Each entry in the material below should be reproduced exactly.
═════ Information ═════
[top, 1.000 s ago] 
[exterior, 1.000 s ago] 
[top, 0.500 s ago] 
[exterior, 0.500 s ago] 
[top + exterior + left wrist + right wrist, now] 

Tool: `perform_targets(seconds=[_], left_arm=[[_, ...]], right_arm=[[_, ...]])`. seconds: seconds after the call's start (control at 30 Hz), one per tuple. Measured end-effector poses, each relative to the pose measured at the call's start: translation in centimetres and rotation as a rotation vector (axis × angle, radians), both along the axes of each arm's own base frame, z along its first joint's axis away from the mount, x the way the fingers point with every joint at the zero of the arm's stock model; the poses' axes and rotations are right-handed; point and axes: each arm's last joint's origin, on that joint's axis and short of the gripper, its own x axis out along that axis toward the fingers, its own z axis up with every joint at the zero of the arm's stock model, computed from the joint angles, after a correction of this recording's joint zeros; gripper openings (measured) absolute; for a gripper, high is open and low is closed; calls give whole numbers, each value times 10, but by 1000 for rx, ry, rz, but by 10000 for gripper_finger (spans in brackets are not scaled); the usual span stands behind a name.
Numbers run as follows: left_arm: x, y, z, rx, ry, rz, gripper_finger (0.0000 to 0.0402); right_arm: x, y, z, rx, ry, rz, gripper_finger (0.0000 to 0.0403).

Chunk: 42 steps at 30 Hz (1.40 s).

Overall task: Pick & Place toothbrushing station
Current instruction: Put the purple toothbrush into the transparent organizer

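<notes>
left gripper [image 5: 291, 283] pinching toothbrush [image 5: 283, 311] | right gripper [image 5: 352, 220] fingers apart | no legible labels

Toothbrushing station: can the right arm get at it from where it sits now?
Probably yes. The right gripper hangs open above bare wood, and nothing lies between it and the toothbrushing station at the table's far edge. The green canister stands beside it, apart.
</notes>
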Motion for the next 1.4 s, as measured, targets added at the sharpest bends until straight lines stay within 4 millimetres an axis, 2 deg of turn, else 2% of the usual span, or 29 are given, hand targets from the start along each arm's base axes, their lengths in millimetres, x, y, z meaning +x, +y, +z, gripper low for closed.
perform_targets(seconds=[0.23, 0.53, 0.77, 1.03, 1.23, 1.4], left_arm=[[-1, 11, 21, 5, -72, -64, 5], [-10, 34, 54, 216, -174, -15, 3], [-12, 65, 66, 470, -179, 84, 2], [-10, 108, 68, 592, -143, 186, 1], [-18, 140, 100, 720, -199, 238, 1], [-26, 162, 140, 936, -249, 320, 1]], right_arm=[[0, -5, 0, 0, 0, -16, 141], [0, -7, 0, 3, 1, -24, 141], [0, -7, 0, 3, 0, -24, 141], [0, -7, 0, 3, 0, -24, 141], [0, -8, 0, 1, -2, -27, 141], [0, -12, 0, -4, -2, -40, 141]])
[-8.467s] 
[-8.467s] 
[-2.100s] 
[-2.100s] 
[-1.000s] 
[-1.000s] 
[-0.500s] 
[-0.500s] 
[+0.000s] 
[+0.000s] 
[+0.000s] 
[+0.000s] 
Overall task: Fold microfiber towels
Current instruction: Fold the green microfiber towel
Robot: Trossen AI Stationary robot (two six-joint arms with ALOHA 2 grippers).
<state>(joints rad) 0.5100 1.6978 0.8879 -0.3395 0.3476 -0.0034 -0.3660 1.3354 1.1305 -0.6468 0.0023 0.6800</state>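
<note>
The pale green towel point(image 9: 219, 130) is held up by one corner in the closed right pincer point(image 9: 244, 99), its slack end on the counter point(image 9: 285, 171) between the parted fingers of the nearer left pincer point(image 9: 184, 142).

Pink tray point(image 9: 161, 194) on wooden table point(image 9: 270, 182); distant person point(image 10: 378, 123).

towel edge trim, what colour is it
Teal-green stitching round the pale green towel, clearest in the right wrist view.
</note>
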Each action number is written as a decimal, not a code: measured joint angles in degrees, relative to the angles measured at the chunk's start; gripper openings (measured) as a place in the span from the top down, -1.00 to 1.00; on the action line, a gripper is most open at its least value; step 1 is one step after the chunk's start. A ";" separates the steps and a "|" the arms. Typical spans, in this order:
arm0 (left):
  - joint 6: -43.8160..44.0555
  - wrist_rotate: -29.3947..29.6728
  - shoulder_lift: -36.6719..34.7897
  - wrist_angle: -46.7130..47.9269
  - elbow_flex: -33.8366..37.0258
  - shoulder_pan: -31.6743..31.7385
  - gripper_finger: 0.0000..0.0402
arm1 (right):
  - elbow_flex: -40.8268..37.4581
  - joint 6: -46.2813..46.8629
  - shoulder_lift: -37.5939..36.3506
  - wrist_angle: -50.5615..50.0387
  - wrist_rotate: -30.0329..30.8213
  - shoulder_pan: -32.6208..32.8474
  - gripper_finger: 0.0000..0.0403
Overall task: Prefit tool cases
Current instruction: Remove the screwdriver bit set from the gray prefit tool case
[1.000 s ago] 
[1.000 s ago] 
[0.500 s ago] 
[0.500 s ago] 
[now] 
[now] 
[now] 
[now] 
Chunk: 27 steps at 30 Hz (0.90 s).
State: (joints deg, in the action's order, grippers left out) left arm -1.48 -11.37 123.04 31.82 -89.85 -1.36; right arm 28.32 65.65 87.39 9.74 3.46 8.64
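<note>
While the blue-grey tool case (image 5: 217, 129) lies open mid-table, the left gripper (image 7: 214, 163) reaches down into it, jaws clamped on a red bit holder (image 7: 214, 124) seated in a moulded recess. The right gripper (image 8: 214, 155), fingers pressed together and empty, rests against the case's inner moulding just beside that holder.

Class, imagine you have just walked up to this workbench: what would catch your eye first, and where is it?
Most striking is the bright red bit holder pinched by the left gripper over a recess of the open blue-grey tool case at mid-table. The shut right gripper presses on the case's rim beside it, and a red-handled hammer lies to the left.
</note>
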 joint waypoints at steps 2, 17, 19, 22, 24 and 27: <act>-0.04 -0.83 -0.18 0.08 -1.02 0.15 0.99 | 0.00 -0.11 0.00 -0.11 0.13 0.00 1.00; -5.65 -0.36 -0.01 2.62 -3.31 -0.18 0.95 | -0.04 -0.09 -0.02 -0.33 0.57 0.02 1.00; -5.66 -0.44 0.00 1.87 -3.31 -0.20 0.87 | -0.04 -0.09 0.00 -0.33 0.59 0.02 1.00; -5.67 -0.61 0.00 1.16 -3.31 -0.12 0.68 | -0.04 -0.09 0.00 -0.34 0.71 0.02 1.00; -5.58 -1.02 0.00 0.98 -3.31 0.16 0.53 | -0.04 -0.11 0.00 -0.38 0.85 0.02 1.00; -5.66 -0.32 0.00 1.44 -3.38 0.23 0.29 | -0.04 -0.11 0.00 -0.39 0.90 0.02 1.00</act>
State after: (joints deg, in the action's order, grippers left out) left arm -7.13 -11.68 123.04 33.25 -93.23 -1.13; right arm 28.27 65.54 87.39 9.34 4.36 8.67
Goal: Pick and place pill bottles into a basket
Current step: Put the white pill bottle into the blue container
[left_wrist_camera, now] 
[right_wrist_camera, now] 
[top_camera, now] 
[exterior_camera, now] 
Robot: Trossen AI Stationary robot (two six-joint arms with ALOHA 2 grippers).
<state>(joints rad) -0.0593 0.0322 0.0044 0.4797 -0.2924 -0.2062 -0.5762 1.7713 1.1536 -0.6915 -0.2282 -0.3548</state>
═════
• Task answer:
[top, 1.000 s ago] 
[exterior, 1.000 s ago] 
[top, 0.500 s ago] 
[exterior, 0.500 s ago] 
[top + exterior + left wrist + right wrist, now] 

Tool: `perform_targets(seconds=[_], left_arm=[[_, ...]], right_arm=[[_, ...]])`. seconds: seconds after the call's start (control at 30 Hz), one per tuple. Measured end-effector poses, each relative to the pose measured at the call's start: translation in centimetres and rotation as a rotation vector (axis × angle, radians), both along the axes of each arm's own base frame, z along its first joint's axis away from the mount, x the way the fingers point with every joint at the zero of the arm's stock model; the poses' axes and rotations are right-handed; point and axes: each arm's last joint's origin, on that joint's axis and short of the gripper, its own x axis out along that axis toward the fingers, its own z axis up with every joint at the zero of the arm's stock model, computed from the joint angles, after a correction of this recording's joint zeros; gripper openings (measured) absolute; for a gripper, high is open and low is closed; calls give whole numbers, each value times 10, but by 1000 for rx, ry, rz, but by 10000 for gripper_finger (spans in brackets are not scaled); the usual span stands behind a name.
Numbers run as follows: left_arm: x, y, z, rx, ry, rz, gripper_finger (0.0000 to 0.0402); right_arm: x, y, z, rx, ry, rz, gripper_finger (0.0000 to 0.0403).

Chunk: 42 steps at 30 Hz (1.40 s).

Overall task: Pick & Place toothbrushing station
Current instruction: Put the purple toothbrush into the transparent organizer

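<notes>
left gripper [image 5: 291, 283] pinching toothbrush [image 5: 283, 311] | right gripper [image 5: 352, 220] fingers apart | no legible labels

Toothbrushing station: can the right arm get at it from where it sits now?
Probably yes. The right gripper hangs open above bare wood, and nothing lies between it and the toothbrushing station at the table's far edge. The green canister stands beside it, apart.
</notes>
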Motion for the next 1.4 s, as measured, targets added at the sharpest bends until straight lines stay within 4 millimetres an axis, 2 deg of turn, else 2% of the usual span, or 29 are given, hand targets from the start along each arm's base axes, their lengths in millimetres, x, y, z meaning +x, +y, +z, gripper low for closed.
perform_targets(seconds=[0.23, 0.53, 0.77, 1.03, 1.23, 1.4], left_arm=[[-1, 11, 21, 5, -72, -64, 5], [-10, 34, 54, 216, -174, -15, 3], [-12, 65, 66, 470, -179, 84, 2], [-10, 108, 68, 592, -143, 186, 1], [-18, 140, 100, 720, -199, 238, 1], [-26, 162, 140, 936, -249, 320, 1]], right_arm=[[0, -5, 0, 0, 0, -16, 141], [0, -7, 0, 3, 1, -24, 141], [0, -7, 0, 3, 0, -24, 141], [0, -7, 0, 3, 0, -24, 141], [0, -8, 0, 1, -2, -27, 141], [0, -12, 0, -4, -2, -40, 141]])
[-8.467s] 
[-8.467s] 
[-2.100s] 
[-2.100s] 
[-1.000s] 
[-1.000s] 
[-0.500s] 
[-0.500s] 
[+0.000s] 
[+0.000s] 
[+0.000s] 
[+0.000s] 
Overall task: Fold microfiber towels
Current instruction: Fold the green microfiber towel
Robot: Trossen AI Stationary robot (two six-joint arms with ALOHA 2 grippers).
<state>(joints rad) 0.5100 1.6978 0.8879 -0.3395 0.3476 -0.0034 -0.3660 1.3354 1.1305 -0.6468 0.0023 0.6800</state>
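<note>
The pale green towel point(image 9: 219, 130) is held up by one corner in the closed right pincer point(image 9: 244, 99), its slack end on the counter point(image 9: 285, 171) between the parted fingers of the nearer left pincer point(image 9: 184, 142).

Pink tray point(image 9: 161, 194) on wooden table point(image 9: 270, 182); distant person point(image 10: 378, 123).

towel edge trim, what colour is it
Teal-green stitching round the pale green towel, clearest in the right wrist view.
</note>
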Each action number is written as a decimal, not a code: measured joint angles in degrees, relative to the angles measured at the chunk's start; gripper openings (measured) as a place in the span from the top down, -1.00 to 1.00; on the action line, a gripper is most open at its least value; step 1 is one step after the chunk's start. A ";" separates the steps and a "|" the arms. Typical spans, in this order:
arm0 (left):
  - joint 6: -43.8160..44.0555
  - wrist_rotate: -29.3947..29.6728
  - shoulder_lift: -36.6719..34.7897
  - wrist_angle: -46.7130..47.9269
  - elbow_flex: -33.8366..37.0258
  - shoulder_pan: -31.6743..31.7385
  - gripper_finger: 0.0000..0.0402
arm1 (right):
  - elbow_flex: -40.8268..37.4581
  - joint 6: -46.2813..46.8629
  - shoulder_lift: -37.5939..36.3506
  - wrist_angle: -50.5615..50.0387
  - wrist_rotate: -30.0329..30.8213
  - shoulder_pan: -32.6208..32.8474
  - gripper_finger: 0.0000..0.0403
Overall task: Prefit tool cases
Current instruction: Remove the screwdriver bit set from the gray prefit tool case
[1.000 s ago] 
[1.000 s ago] 
[0.500 s ago] 
[0.500 s ago] 
[now] 
[now] 
[now] 
[now] 
Chunk: 27 steps at 30 Hz (0.90 s).
State: (joints deg, in the action's order, grippers left out) left arm -1.48 -11.37 123.04 31.82 -89.85 -1.36; right arm 28.32 65.65 87.39 9.74 3.46 8.64
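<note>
While the blue-grey tool case (image 5: 217, 129) lies open mid-table, the left gripper (image 7: 214, 163) reaches down into it, jaws clamped on a red bit holder (image 7: 214, 124) seated in a moulded recess. The right gripper (image 8: 214, 155), fingers pressed together and empty, rests against the case's inner moulding just beside that holder.

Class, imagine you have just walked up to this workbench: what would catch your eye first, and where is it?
Most striking is the bright red bit holder pinched by the left gripper over a recess of the open blue-grey tool case at mid-table. The shut right gripper presses on the case's rim beside it, and a red-handled hammer lies to the left.
</note>
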 joint waypoints at steps 2, 17, 19, 22, 24 and 27: <act>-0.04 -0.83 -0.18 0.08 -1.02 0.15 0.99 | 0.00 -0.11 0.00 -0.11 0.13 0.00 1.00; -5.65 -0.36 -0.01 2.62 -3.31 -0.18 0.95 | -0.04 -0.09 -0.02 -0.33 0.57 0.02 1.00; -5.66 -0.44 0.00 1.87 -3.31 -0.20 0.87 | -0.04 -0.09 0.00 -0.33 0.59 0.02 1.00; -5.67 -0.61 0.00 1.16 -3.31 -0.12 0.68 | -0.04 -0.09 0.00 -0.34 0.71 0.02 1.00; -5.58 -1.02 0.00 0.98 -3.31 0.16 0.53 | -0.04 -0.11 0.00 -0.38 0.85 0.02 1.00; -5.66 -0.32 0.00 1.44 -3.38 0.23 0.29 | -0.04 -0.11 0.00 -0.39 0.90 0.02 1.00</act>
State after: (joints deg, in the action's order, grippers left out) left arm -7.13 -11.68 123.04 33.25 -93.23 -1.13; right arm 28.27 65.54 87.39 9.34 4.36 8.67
Goal: Pick and place pill bottles into a basket
Current step: Put the white pill bottle into the blue container
[left_wrist_camera, now] 
[right_wrist_camera, now] 
[top_camera, now] 
[exterior_camera, now] 
Robot: Trossen AI Stationary robot (two six-joint arms with ALOHA 2 grippers).
<state>(joints rad) -0.0593 0.0322 0.0044 0.4797 -0.2924 -0.2062 -0.5762 1.7713 1.1536 -0.6915 -0.2282 -0.3548</state>

Nothing else belongs in this output.